I totally agree with a "minimum alternative tax" type of mechanism for ensuring ultra-high earners pay a realistic effective tax rate. The yanks have been using this approach for decades.

Of course, it might be simpler to just de-roof the vast majority of tax shelters, or at least severely limit the amount of relief per taxpayer that can be availed of. No more than 20k in pension contributions for example.

However I really have to pick you up on your characterization of Suzanne Kelly manipulating the figures. Read through the quotation you referred to above. Just in case any viewer wasn't aware of what one means by the marginal rate of tax, she builds an explanation right into her illustration:

"[if] they earn a €1,000 over €75,000 you would have to collect €750 in tax from them"

No extremes cases or exaggeration there, in fact it was made very clear that the amount of income taxed at the marginal rate may be relatively small.

So I think you owe Ms.

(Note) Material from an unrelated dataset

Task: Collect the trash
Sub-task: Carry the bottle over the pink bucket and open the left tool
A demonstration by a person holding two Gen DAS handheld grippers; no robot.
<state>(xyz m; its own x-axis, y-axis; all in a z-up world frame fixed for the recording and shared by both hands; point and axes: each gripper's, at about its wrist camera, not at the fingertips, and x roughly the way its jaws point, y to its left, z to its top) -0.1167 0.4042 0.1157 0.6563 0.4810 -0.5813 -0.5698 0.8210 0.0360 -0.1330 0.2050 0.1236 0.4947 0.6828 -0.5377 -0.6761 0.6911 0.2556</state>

Kelly an apology on this.

Michael Taft

Proposition Joe - Suzanne stated the following: 'If you want to collect €4 billion through the income tax mechanism . . . I would say to you, the way you’d have to do that would be to raise the 41 percent higher rate to 75 percent . . '

Note that she stated 'the' way you'd have to do it, not 'a' way you 'could' do it. There are other ways she could have elaborated (and remember, I stated that it was a nonsense issue anyway since no one has called for increasing taxes by €4 billion).

You could introduce a 1-2% levy on all net assets with no income threshold.

You could double the levies while abolishing mortgage interest and VHI relief.

You could double the corporate tax rate.

You could increase VAT by a third.

You could do many other things or combination of things. I wouldn't recommend it - it would tear a whole through the economy.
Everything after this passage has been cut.